A ja bym powiedziała, że w większości przypadków owszem, ale nie w każdym. Np. dla osoby wychodzącej z zaburzeń odżywiania chwilowe odejście od koncentrowania się na zdrowym jedzeniu (obsesja na jego punkcie jest objawem ortoreksji) i odpuszczenie sobie aktywności fizycznej może być kluczowym czynnikiem zdrowienia. Podobnie w przypadku jakiejś kontuzji, grypy czy innej choroby, połogu itp. – mając w głowie schemat, że tylko będąc aktywnymi fizycznie, naprawdę dbamy o siebie, można porywać się na tę aktywność, kiedy dla naszego ciała kluczowa jest regeneracja, robić coś, co grozi poważnym uszczerbkiem na zdrowiu albo biczować się, że leżymy, kiedy to leżenie jest nam zwyczajnie potrzebne.

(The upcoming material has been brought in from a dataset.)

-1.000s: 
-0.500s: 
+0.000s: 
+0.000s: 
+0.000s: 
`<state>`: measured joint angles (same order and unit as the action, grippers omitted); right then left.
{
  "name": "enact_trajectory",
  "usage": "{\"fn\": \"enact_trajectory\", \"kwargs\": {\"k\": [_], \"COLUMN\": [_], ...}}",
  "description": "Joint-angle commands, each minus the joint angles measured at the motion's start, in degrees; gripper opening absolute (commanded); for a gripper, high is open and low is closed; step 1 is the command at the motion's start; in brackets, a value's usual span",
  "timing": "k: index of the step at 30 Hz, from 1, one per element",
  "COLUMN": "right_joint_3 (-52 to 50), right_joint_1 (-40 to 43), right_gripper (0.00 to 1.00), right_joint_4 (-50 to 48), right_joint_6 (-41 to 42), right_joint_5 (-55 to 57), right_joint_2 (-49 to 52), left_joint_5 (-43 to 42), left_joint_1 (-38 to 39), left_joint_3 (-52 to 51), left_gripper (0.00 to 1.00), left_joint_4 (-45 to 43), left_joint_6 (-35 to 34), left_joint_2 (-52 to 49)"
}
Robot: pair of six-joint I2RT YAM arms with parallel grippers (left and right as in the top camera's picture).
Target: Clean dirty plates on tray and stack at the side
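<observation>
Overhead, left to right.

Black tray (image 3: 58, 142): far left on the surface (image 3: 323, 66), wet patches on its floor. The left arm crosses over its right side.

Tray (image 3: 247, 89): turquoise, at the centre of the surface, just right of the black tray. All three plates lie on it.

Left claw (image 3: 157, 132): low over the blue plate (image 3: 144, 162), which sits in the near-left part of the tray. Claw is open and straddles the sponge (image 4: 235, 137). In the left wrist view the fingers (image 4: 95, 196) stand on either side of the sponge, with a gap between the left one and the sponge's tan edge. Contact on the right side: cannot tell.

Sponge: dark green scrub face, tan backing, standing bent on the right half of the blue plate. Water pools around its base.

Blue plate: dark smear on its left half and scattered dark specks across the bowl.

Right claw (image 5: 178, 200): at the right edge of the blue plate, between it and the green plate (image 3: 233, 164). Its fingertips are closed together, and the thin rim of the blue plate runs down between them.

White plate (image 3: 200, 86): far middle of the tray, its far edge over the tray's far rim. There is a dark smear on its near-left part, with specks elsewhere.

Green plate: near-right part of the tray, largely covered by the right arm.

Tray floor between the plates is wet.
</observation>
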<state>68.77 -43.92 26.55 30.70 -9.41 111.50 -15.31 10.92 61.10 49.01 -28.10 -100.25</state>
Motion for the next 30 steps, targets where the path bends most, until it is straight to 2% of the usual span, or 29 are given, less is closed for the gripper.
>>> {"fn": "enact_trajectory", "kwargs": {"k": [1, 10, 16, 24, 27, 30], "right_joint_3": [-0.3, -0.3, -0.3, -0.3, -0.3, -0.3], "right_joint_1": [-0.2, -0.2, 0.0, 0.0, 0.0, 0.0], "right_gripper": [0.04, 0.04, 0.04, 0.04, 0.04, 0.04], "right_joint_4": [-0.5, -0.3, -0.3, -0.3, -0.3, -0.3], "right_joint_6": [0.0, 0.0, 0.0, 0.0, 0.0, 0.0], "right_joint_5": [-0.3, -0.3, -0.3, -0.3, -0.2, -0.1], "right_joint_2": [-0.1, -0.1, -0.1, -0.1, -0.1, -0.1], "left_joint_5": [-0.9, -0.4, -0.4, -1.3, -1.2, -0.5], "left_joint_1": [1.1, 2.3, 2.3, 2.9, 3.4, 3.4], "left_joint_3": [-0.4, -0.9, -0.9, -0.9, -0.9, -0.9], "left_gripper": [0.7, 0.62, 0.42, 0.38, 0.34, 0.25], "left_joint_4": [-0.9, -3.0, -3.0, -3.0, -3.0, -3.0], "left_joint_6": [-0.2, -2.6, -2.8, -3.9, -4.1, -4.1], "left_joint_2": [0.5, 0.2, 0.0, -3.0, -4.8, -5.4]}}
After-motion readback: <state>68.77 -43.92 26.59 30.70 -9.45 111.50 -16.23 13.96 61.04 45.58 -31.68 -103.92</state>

Moim zdaniem bardzo dużą krzywdę wyrządziło nam zawłaszczenie sformułowania „zadbana kobieta” przez media i reklamy. W ich przekazach to zadbanie zawsze dotyczy wyglądu. „Zadbana kobieta” w takim ujęciu zawsze ma pomalowane paznokcie, idealną fryzurę, szczupłą sylwetkę, szpilki na nogach itp. Długo uczyłam się tego, że dbanie o SIEBIE w rzeczywistości powinno oznaczać zaspokajanie swoich potrzeb, pielęgnowanie zdrowia i dobrego samopoczucia, a nie koncentrowanie się na tym, jak widzą mnie inni. No bo kiedy będę bardziej zadbana: gdy padnięta po bardzo ciężkim tygodniu pracy spędzę wieczór, katując swoje przemęczone ciało na siłowni, a następnie depilując nogi i robiąc manicure, czy może kiedy posłucham swojego organizmu i położę się wcześniej albo spędzę czas pod kocem w towarzystwie herbaty i dobrej książki? Nie mówię, że pielęgnowanie wyglądu jest czymś złym i że nigdy nie sprawia przyjemności. Ale szkoda, że nikt nam nigdy nie powiedział, że są ważniejsze rzeczy i że czasami dbanie o siebie oznacza odpuszczenie sobie pewnych zabiegów chociaż na jakiś czas i zajęcie się tym, co jest dla nas w określonym momencie życia najważniejsze i co nam służy. Czasem będzie to wizyta u fryzjera i pilates, a innym razem sesja terapeutyczna i binge’owanie serialu tak długo, aż Netflix postanowi upewnić się, czy żyjemy.